Add this to reduced markets and trade where we are mightily exposed, who isn’t, and it could finally be the reality check that brings down the lighter than air sharemarkets, currently held aloft by absurd policy and sheer luck.
The domestic financial implications are anything but clear except for the value of the commodity. A good percentage of junior lecturing staff are on contracts that are worded in favour of the teaching institution in question. Such has been the case for some decades.
As to a wider perspective there is the experience of SARS that can be used as a guide. In any event the disposition towards ‘sensationalism’ ought to be avoided.
“Many universities have been working overtime to upgrade digital assets so students unable to make it to Australia by the start of term can learn remotely.”
Ah well, numbers of those same students have, reportedly, been using “digital assets” to submit their assignments and theses anyway, so does it really matter?
I wonder what Thomas Malthus would say about these unsustainable practices of the universities….
As a former tenured and now sessional lecturer in Business Faculties at various Unis, all well outside the Group of 8, I can’t help feeling that it is fortunate that China is the country impacted. As the value of an Australian degree declines in China only the prestige universities continue to attract Chinese students in large numbers.

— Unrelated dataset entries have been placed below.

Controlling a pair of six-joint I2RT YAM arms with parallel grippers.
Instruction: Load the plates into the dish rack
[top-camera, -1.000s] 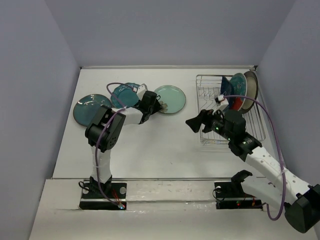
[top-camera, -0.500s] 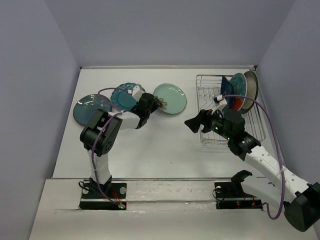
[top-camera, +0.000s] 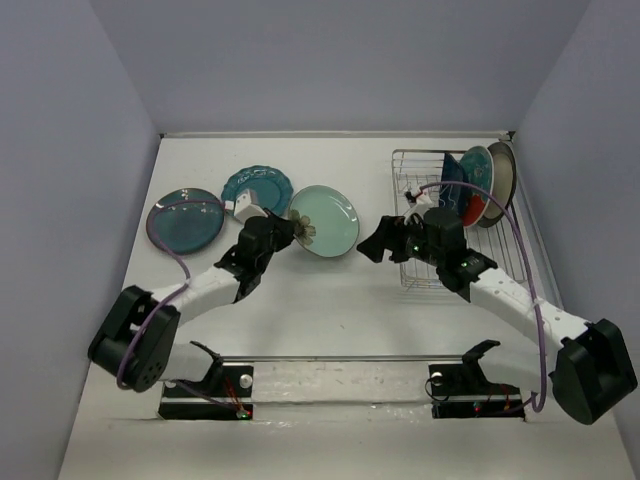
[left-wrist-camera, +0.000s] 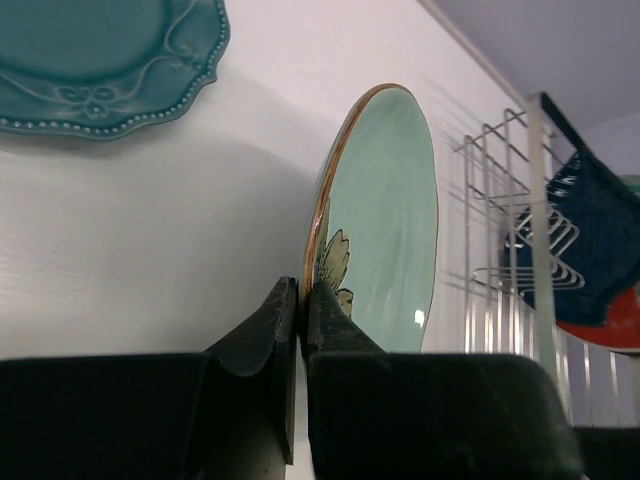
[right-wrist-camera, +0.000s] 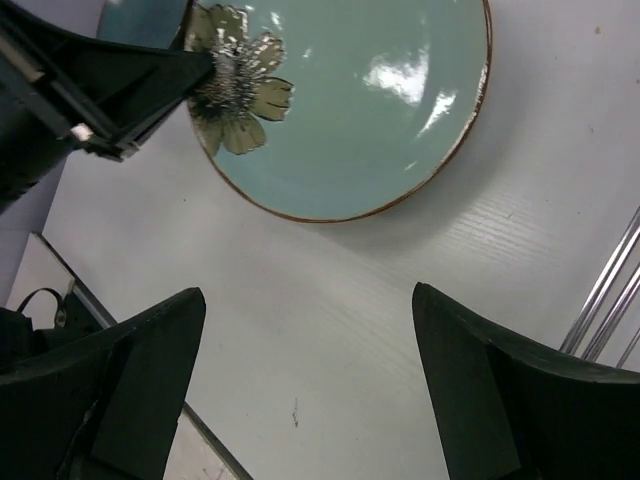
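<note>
Top external: three plates (top-camera: 185, 220) (top-camera: 256, 187) outside one dish rack (top-camera: 422, 268); left end effector (left-wrist-camera: 303, 292) pinches mint plate (top-camera: 335, 215); right end effector (right-wrist-camera: 310, 300) spread.

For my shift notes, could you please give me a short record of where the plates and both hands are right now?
Left hand: shut on the rim of the pale mint round plate, at its painted flower
Right hand: open, empty, above the table between that plate and the silver wire dish rack
On table: dark teal round plate; scalloped teal plate
In rack: dark blue plate, red plate, grey-beige plate, upright
</note>
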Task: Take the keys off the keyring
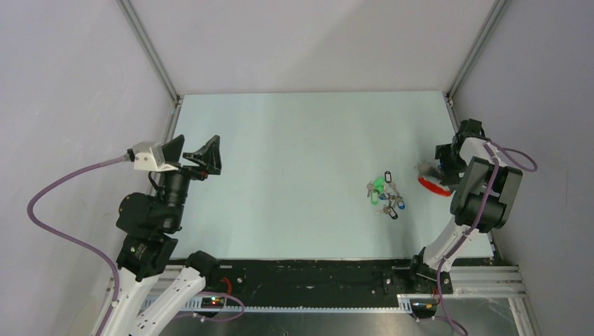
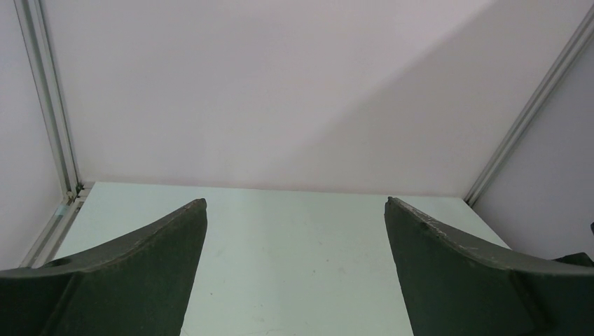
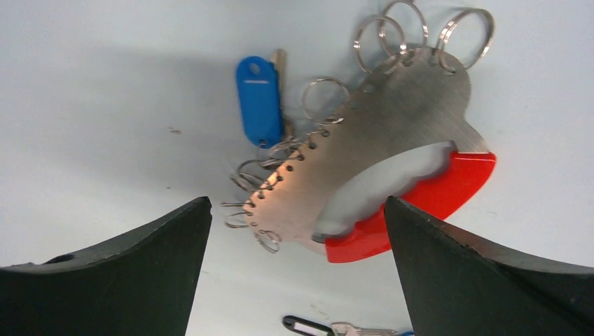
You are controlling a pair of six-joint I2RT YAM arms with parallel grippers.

An epidemic centred in India would have a more widespread impact and deeper financial impact because the tertiary institutions dominated by students from India, Pakistan and Sri Lanka are much less able to ride out a temporary dip in overseas student numbers. The Group of 8 will suffer but their pockets are much deeper and their status means that Chinese students will probably return when the crisis is over. Not necessarily true for third tier Unis, whose overseas students just want a qualification and if they find it in a other country – almost inevitably closer to home – may make the switch permanent.
Although it’s my livelihood and therefore my self-interest, it has been clear to me for a decade that many – possibly most – students don’t learn much from their degrees and promoting a 40% target for degree qualified workers in Australia is more about reducing unemployment than offering education. Not a sustainable business model.